RE: UTF-8 in web pages

From: Chris Pratley (chrispr@microsoft.com)
Date: Mon Feb 08 1999 - 02:38:04 EST


>>And most do not come configured for UTF-8 out of the box, which is the
real
>>show-stopper now for more widespread use of that charset.

Actually, if you measure by number of users, I think UTF-8 capable browsers
are easily over 50% now. UTF-8 works well in Internet Explorer 4.01 and
higher, and from what I can tell it seems to function in Navigator 4.03 and
higher. Together, current research shows that those two (and later versions
of them) plus other browsers based on IE technologies (and Tango) account
for somewhere around 75% of the installed user base. So, we're making
progress. (Note that things work much better in these browsers if you label
the file as UTF-8 using the META tag).

That said, you can maintain reasonable backward compatibility by using
legacy encodings (e.g. Shift-JIS) that support the majority of your page's
content, plus Unicode NCRs for the remainder. That way your content is as
visible as it can be, and the same browsers that support UTF-8 (roughly)
support Unicode NCRs. The only drawback is that the size of your file may
slightly increase. UTF-8 cleaner and easier though, so the sooner we can all
move to that, the better.

BTW Chris Wendt can comment, but I believe that IE also uses the lang
attribute to pick a suitable font, if one is available.

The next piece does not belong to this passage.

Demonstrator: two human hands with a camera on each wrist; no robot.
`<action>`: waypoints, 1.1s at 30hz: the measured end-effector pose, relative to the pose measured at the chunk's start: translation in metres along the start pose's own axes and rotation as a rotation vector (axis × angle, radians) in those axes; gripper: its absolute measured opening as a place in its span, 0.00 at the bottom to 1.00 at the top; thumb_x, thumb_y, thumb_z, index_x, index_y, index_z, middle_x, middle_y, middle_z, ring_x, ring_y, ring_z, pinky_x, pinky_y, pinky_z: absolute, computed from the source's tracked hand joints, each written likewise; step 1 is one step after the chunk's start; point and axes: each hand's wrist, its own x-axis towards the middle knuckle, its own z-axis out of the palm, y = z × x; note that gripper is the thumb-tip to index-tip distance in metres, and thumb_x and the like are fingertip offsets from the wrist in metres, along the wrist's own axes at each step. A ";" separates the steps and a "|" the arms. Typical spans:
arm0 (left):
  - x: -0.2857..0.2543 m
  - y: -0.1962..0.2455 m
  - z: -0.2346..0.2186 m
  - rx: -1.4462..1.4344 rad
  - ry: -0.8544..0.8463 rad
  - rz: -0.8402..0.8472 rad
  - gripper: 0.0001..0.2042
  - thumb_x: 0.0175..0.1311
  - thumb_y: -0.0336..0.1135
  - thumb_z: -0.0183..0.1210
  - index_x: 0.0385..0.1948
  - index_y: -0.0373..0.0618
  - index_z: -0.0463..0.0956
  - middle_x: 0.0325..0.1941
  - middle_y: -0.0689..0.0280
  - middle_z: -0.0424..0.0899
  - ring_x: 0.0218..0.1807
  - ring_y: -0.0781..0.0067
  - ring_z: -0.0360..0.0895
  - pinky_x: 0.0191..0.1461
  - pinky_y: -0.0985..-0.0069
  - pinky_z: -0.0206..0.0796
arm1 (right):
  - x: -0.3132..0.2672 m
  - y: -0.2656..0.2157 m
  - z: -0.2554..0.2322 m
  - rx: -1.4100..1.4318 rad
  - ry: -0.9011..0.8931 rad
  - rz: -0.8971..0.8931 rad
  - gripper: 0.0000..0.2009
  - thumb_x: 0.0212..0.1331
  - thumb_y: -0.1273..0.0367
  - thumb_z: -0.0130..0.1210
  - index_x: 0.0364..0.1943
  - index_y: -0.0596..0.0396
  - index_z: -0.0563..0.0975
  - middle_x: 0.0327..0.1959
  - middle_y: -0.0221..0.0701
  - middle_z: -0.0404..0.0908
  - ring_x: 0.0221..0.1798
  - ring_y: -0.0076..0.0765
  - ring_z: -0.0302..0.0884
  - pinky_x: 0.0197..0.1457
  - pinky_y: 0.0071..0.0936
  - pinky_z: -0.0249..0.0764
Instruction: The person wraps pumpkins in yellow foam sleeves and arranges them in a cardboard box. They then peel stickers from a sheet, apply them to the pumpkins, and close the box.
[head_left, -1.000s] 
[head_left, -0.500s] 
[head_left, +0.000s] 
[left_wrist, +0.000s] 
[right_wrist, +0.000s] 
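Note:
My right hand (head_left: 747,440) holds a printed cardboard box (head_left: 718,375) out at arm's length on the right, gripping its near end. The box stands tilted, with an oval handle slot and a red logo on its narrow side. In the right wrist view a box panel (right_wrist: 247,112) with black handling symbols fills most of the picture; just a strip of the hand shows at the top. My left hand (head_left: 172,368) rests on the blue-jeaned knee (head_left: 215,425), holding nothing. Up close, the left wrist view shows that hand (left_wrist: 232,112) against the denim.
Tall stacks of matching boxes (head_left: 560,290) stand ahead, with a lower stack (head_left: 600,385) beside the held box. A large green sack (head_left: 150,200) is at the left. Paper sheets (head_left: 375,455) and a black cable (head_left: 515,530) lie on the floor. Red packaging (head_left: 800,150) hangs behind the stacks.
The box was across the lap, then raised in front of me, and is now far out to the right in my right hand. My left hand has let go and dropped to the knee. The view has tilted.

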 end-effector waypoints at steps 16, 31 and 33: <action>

-----Original Message-----
From: Francois Yergeau [mailto:yergeau@alis.com]
Sent: Sunday, February 07, 1999 10:00 AM
To: Unicode List
Subject: RE: UTF-8 in web pages

À 21:18 06/02/99 -0800, Adrian Havill a écrit :
>but are
>there any browsers out there that plan to implement this (choosing a font
>appropriate for a particular language based on the lang attribute)?

Tango has been doing for a couple of years. It has a notion of a
preferential font, that is dynamically influenced by both the charset of
the page and the lang attribute. Characters are looked up first in that
font, then in all the others in order of their declaration in a
configuration file.

But the absence of such a feature is no reason not to use UTF-8 vs, say,
Shift_JIS. If you pick Shift_JIS, you're restricted to Japanese
characters, which will be displayed correctly. If you choose UTF-8, you
can still have all Japanese chracaters display correctly, but you can also
get other characters to display if you have a larger font or if your
browser knows how to use multiple fonts (like Tango).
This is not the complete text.